> WORK REQUIRED
The lines to extract begin at the line that contains "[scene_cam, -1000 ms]" and run through the last line of the listing; reproduce them exactly, minus any pictures.

> INFORMATION SHOWN
____

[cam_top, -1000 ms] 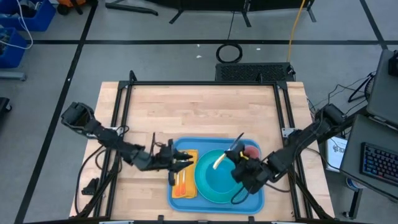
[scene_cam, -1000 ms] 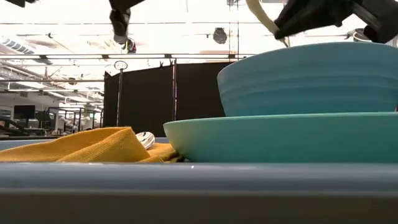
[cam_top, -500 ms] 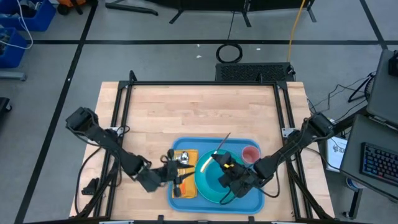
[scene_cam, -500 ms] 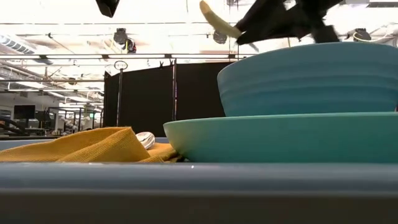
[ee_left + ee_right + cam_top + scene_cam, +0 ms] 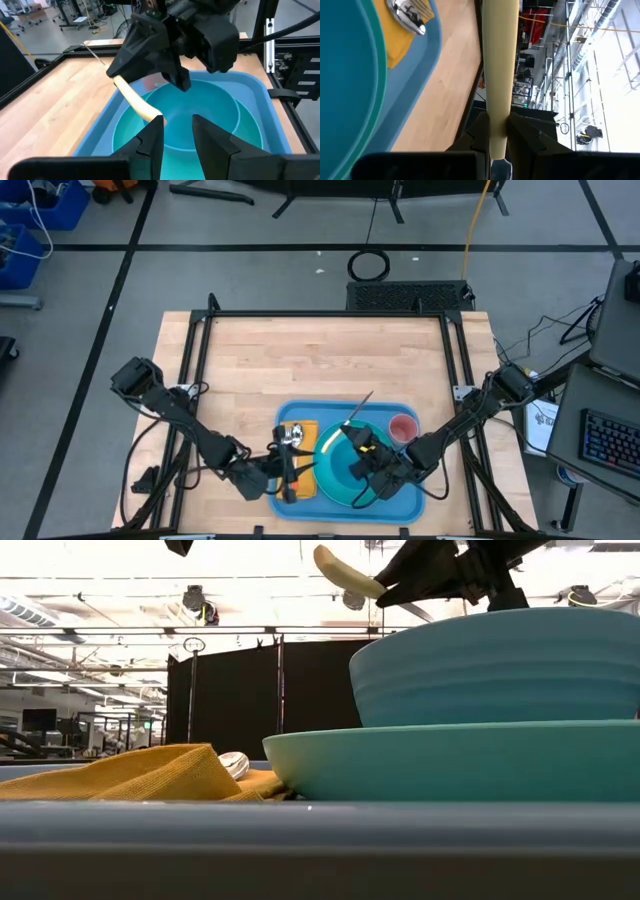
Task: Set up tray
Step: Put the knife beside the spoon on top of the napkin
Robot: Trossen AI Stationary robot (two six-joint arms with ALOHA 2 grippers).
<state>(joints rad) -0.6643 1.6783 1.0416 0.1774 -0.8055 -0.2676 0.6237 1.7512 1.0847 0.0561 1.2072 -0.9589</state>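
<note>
The blue tray (image 5: 385, 411) lies near the table's front edge. On it stands a teal plate (image 5: 450, 760) with a teal bowl (image 5: 500, 665) on top. A yellow napkin (image 5: 150, 775) with a spoon (image 5: 410, 15) on it lies at the tray's left. My right gripper (image 5: 362, 452) hovers over the plate, shut on a cream-handled utensil (image 5: 135, 100). My left gripper (image 5: 177, 135) hangs open above the napkin side of the tray (image 5: 292, 475), nothing between its fingers, pointing toward the right gripper. My right gripper pinches the utensil's cream handle (image 5: 496, 120) between its two fingers, close to where the thin metal shaft (image 5: 362, 405) begins. The handle's free end (image 5: 152, 115) sticks out beyond the fingertips. The utensil is lifted clear above the bowl, slanting, its metal end toward the table's far side.
A pink cup (image 5: 403, 426) stands in the tray's far right corner. A black metal frame (image 5: 330, 313) borders the wooden tabletop (image 5: 300, 360), which stretches bare beyond the tray's far edge.
My right gripper has sunk a little and gone toward the table's left with the utensil, rolling so that the cream handle now points left over the plate. My left gripper has drawn toward the near edge along the tray's left side and turned.
</note>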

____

> RESULT FOR THIS TASK
[scene_cam, -1000 ms] 
[cam_top, -500 ms] 
[scene_cam, -500 ms] 
[ee_left + ee_right + cam_top + scene_cam, +0 ms] 
Task: Set up tray
Step: Put the knife beside the spoon on top of the napkin
Robot: Trossen AI Stationary robot (two six-joint arms with ALOHA 2 grippers).
<state>(joints rad) -0.6643 1.6783 1.0416 0.1774 -0.8055 -0.2676 0.6237 1.7512 1.0847 0.0561 1.2072 -0.9589</state>
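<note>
The blue tray (image 5: 385, 411) lies near the table's front edge. On it stands a teal plate (image 5: 450, 760) with a teal bowl (image 5: 500, 665) on top. A yellow napkin (image 5: 150, 775) with a spoon (image 5: 410, 15) on it lies at the tray's left. My right gripper (image 5: 362, 452) hovers over the plate, shut on a cream-handled utensil (image 5: 135, 100). My left gripper (image 5: 177, 135) hangs open above the napkin side of the tray (image 5: 292, 475), nothing between its fingers, pointing toward the right gripper. My right gripper pinches the utensil's cream handle (image 5: 496, 120) between its two fingers, close to where the thin metal shaft (image 5: 362, 405) begins. The handle's free end (image 5: 152, 115) sticks out beyond the fingertips. The utensil is lifted clear above the bowl, slanting, its metal end toward the table's far side.
A pink cup (image 5: 403, 426) stands in the tray's far right corner. A black metal frame (image 5: 330, 313) borders the wooden tabletop (image 5: 300, 360), which stretches bare beyond the tray's far edge.
My right gripper has sunk a little and gone toward the table's left with the utensil, rolling so that the cream handle now points left over the plate. My left gripper has drawn toward the near edge along the tray's left side and turned.
</note>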

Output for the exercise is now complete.